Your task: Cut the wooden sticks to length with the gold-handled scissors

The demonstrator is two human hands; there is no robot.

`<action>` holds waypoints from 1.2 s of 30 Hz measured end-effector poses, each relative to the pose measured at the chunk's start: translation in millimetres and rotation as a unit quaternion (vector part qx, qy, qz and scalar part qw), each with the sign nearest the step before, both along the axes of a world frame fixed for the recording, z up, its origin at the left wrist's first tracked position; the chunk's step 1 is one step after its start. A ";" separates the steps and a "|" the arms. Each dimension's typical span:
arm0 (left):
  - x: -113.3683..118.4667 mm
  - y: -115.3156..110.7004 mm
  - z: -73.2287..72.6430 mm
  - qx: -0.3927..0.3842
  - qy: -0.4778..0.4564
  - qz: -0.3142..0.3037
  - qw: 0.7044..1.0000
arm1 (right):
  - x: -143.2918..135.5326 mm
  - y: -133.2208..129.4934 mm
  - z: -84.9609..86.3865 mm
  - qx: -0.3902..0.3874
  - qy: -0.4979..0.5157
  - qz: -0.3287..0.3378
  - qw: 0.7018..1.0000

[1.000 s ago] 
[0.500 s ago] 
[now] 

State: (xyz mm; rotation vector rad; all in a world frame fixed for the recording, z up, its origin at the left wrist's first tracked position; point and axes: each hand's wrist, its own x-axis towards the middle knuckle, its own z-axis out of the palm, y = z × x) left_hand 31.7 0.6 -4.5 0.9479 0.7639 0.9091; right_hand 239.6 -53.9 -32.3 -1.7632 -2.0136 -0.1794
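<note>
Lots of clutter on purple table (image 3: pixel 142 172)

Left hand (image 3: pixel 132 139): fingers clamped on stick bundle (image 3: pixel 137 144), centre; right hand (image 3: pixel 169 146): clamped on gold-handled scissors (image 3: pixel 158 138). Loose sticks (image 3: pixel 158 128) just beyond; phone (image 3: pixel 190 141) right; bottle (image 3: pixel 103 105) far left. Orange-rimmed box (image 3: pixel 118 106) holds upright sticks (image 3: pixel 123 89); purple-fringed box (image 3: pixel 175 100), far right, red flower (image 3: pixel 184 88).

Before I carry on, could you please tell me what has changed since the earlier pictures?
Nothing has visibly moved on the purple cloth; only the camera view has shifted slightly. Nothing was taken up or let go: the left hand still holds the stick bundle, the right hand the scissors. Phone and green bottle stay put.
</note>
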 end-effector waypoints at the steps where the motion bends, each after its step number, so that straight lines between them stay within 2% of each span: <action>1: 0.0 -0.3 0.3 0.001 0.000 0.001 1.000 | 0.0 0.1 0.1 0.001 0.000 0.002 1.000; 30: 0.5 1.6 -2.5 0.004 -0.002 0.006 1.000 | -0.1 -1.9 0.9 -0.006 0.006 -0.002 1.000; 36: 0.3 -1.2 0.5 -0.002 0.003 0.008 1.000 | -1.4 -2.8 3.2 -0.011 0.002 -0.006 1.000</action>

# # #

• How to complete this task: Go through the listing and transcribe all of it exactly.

• Response box:
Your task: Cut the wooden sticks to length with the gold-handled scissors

The demonstrator is two human hands; there is no robot.

`<action>` holds waypoints from 1.2 s of 30 Hz measured end-effector poses, each relative to the pose measured at the chunk's start: translation in millimetres and rotation as a unit quaternion (vector part qx, qy, qz and scalar part qw), each with the sign nearest the step before, both along the axes of a world frame fixed for the recording, z up, its origin at the left wrist's first tracked position; the chunk's step 1 is one step after its start. A ";" separates the steps and a "|" the arms. Each dimension's typical span:
arm0 (left):
  - x: -113.3683..118.4667 mm
  - y: -115.3156..110.7004 mm
  - z: -73.2287..72.6430 mm
  - qx: -0.3927..0.3842
  - qy: -0.4778..0.4564
  - qz: -0.3142..0.3037
  - qw: 0.7044..1.0000
arm1 (right):
  - x: -143.2918..135.5326 mm
  - y: -133.2208..129.4934 mm
  - z: -84.9609..86.3865 mm
  - qx: -0.3902..0.3874
  - qy: -0.4979..0.5157
  - qz: -0.3287..0.3378
  - qw: 0.7018..1.0000

[1.000 s ago] 
[0.500 s ago] 
[now] 

State: (xyz mm; rotation vector rad; all in a world frame fixed for the recording, z up, its origin at the left wrist's first tracked position; point and axes: each hand's wrist, its own x-axis towards the middle knuckle, its own z-axis out of the palm, y = z × x) left_hand 31.7 0.6 -4.5 0.9479 0.7639 0.9091; right_hand 239.6 -53.9 -32.3 -1.7632 -2.0136 -0.1794
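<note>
Lots of clutter on purple table (image 3: pixel 142 172)

Left hand (image 3: pixel 132 139): fingers clamped on stick bundle (image 3: pixel 137 144), centre; right hand (image 3: pixel 169 146): clamped on gold-handled scissors (image 3: pixel 158 138). Loose sticks (image 3: pixel 158 128) just beyond; phone (image 3: pixel 190 141) right; bottle (image 3: pixel 103 105) far left. Orange-rimmed box (image 3: pixel 118 106) holds upright sticks (image 3: pixel 123 89); purple-fringed box (image 3: pixel 175 100), far right, red flower (image 3: pixel 184 88).

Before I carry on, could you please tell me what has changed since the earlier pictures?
Nothing has visibly moved on the purple cloth; only the camera view has shifted slightly. Nothing was taken up or let go: the left hand still holds the stick bundle, the right hand the scissors. Phone and green bottle stay put.
</note>
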 end-effector waypoints at the steps where the motion bends, each after its step number, so that straight lines between them stay within 2% of each span: <action>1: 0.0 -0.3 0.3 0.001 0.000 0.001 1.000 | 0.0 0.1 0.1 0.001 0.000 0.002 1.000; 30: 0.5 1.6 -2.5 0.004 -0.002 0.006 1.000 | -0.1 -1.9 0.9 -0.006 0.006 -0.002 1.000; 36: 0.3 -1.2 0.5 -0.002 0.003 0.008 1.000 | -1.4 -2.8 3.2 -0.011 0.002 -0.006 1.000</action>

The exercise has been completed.